News Rooms are struggling to cut through the digital noise and engage their audience. In this session you can hear how BBC World News has partnered up with Hearken to fuel public-powered journalism by bringing communities into news.
So many terms are thrown around that claim to be “engagement” journalism - measured by likes or shares on social media, reach of content or response to opinion polls and surveys. But unlike other “engagement” practices, the public-powered model of journalism practiced by Hearken’s newsroom partners includes members of the public from the very outset of the editorial process.
Hearken wants to turn the power of the reporting process over to the audience, all the way from pitch to publication?
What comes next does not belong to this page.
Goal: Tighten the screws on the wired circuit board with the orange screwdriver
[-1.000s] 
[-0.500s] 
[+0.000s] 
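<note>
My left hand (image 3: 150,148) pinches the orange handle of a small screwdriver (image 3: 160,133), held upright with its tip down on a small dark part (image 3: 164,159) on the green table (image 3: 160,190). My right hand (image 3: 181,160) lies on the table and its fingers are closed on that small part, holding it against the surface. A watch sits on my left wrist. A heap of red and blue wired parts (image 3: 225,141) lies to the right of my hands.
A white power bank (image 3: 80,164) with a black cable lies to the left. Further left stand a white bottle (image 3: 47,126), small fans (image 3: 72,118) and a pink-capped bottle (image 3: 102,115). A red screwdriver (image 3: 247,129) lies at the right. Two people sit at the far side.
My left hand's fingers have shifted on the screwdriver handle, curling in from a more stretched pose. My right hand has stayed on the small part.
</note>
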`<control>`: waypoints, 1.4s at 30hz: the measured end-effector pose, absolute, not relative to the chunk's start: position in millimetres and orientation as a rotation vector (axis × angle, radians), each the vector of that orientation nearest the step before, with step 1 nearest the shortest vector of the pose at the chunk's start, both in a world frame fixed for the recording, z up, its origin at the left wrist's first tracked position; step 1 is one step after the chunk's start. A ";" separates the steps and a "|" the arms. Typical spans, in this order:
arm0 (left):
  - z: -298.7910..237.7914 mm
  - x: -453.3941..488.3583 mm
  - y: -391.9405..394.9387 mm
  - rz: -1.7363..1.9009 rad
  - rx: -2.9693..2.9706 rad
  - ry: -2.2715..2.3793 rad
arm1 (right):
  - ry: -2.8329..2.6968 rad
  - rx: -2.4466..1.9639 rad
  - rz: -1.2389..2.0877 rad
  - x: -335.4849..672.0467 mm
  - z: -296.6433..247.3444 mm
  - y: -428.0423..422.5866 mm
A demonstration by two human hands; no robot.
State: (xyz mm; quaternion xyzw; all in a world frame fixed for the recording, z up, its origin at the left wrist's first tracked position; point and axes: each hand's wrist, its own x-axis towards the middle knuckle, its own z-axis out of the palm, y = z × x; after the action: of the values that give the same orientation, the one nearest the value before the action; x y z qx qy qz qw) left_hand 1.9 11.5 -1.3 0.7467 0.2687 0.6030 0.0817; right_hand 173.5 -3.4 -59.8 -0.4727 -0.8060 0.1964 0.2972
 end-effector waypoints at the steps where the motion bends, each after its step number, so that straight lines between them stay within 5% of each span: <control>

In this session, Bridget Thoreson, Engagement Strategist at Hearken and responsible for Hearken’s partnership with BBC World News will explain Hearkens philosophy and how they work with editorials like BBC World News.
She will be joined on stage by Chris Gibson, Assistant Editor, BBC World Service who has used Hearkens model and in February 2019 launched the “We are Bradford" and later "We are Midldlesbrough". A concpet with hyper local pop-up editorial and with a week of stories from and about the city.
BBC News set out to make better use of digital platforms and they wanted to reach some of the audiences in their blind spots where BBC News normally has a low impact. BBC News moved the editorial to Bradford and Middlesborough for a week and let the citizens of Bradford and Middlesborough tell their stories and make their voices heard. BBC News had a drive to reflect communities differently and they succeeded.
Chris Gibson will unfold the case and talk about the set-out and what BBC News gained by making public-powered journalism.